Remove all ROCM_WARP_SIZE_64 runtime guards from Python blocksize checks and test parameterization, now that the kernels handle both warp sizes correctly.

Problem

On CDNA GPUs (gfx9xx, warp size 64), blocksize=32 was impossible and blocksize=64 required a special code path because kQuantizeBlockwiseSmall hardcoded BLOCK_SIZE = BNB_WARP_SIZE. The GEMV kernel also used literal 32 for warp lane math, producing wrong results on warp-64 hardware.

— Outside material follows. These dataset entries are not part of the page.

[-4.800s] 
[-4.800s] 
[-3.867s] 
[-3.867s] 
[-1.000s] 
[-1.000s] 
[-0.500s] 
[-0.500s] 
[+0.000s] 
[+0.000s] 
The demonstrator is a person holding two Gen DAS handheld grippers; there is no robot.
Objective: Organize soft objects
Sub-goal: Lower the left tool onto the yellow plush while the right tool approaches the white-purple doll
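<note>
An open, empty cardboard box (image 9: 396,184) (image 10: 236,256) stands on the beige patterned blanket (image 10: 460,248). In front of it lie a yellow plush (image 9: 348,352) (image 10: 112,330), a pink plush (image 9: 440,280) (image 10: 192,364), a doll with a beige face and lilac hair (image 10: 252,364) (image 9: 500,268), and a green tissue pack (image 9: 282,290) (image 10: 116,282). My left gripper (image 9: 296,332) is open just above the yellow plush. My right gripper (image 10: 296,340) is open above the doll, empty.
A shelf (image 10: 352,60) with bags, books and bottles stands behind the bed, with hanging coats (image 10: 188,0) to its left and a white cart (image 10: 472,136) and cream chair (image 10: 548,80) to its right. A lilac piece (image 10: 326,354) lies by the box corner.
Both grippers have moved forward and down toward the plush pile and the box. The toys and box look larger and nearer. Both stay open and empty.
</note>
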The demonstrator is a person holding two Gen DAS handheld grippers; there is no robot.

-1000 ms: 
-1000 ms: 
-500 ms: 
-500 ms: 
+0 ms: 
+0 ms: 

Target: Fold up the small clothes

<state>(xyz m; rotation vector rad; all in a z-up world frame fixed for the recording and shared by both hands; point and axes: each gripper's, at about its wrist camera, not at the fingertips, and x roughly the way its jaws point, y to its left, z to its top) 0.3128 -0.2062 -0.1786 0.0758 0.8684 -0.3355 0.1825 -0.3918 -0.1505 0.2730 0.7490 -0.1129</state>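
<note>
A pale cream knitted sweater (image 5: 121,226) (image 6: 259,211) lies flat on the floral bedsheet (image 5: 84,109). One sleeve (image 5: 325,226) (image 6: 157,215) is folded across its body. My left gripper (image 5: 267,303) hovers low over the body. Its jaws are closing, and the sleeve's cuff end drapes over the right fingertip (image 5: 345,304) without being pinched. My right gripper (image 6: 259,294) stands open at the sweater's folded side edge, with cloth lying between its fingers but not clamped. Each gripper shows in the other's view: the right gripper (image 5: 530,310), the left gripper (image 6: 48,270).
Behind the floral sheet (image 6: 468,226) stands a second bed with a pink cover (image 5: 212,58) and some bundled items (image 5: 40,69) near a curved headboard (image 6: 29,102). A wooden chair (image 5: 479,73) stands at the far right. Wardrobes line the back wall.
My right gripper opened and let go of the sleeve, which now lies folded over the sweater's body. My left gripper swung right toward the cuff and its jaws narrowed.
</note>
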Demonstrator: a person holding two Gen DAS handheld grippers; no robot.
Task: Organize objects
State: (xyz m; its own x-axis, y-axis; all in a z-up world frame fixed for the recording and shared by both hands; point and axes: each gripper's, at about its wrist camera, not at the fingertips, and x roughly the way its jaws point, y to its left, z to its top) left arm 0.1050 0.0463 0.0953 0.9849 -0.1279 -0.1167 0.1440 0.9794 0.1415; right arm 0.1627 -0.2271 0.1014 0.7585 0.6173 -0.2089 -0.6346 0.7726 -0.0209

As a result, tests for blocksize=32/64 and GEMV were skipped on CDNA via ROCM_WARP_SIZE_64 guards.

Changes

csrc/kernels.cu / csrc/kernels.cuh - Reworked kQuantizeBlockwiseSmall:

Added QBLOCK_SIZE template parameter (was implicitly BNB_WARP_SIZE)
Kernel packs BNB_WARP_SIZE / (QBLOCK_SIZE/2) quant blocks per wavefront
CDNA blocksize=32: 4 quant blocks per wavefront (64 threads, 16 per block)
CDNA blocksize=64: 2 quant blocks per wavefront (64 threads, 32 per block)
CUDA/RDNA blocksize=32: 2 quant blocks per warp (32 threads, 16 per block)
Fixed hardcoded 32 → BNB_WARP_SIZE in kgemm_4bit_inference_naive for warp lane/reduction math

csrc/ops.cu - Updated dispatch to use runtime warp size for grid/block calculation for both blocksize=32 and blocksize=64 on HIP.

bitsandbytes/backends/cuda/ops.py - Removed ROCM_WARP_SIZE_64 conditional blocksize checks; blocksize=32 is now valid on all platforms.

bitsandbytes/cextension.py - Removed ROCM_WARP_SIZE_64 and get_rocm_warpsize import (no longer needed).

tests/ - Removed ROCM_WARP_SIZE_64 skip guards from test_functional.py, test_ops.py, test_linear4bit.py, test_linear8bitlt.py, and test_parametrize.py.

Depends on

[ROCm] Replace compile-time warp size with runtime query in host code #1885 (fix/rocm-runtime-warp-size) - runtime bnb_host_warp_size() and common.cuh fallback chain

Test plan

RDNA: verify unit test coverage
16 failed, 2777 passed, 16 skipped, 37 deselected, 32 xfailed, 4095 warnings in 191.94s (0:03:11)
CDNA: verify unit test coverage, including newly enabled tests
4 failed, 2789 passed, 17 skipped, 29 deselected, 32 xfailed, 110 warnings in 216.00s (0:03:35)
- The following tests failed due to precision issues:

tests/test_functional.py::TestQuantize4BitFunctional::test_gemv_4bit[dim=1024-fp32-fc2-nf4-DQ_True-cuda] FAILED
tests/test_functional.py::TestQuantize4BitFunctional::test_gemv_4bit[dim=1024-fp32-fc2-nf4-DQ_False-cuda] FAILED
tests/test_functional.py::TestQuantize4BitFunctional::test_gemv_4bit[dim=1024-fp32-fc2-fp4-DQ_True-cuda] FAILED
tests/test_functional.py::TestQuantize4BitFunctional::test_gemv_4bit[dim=1024-fp32-fc2-fp4-DQ_False-cuda] FAILED

github-actions · 2026-03-04T16:36:29Z

The docs for this PR live here. All of your documentation changes will be reflected on that endpoint. The docs are available until 30 days after the last update.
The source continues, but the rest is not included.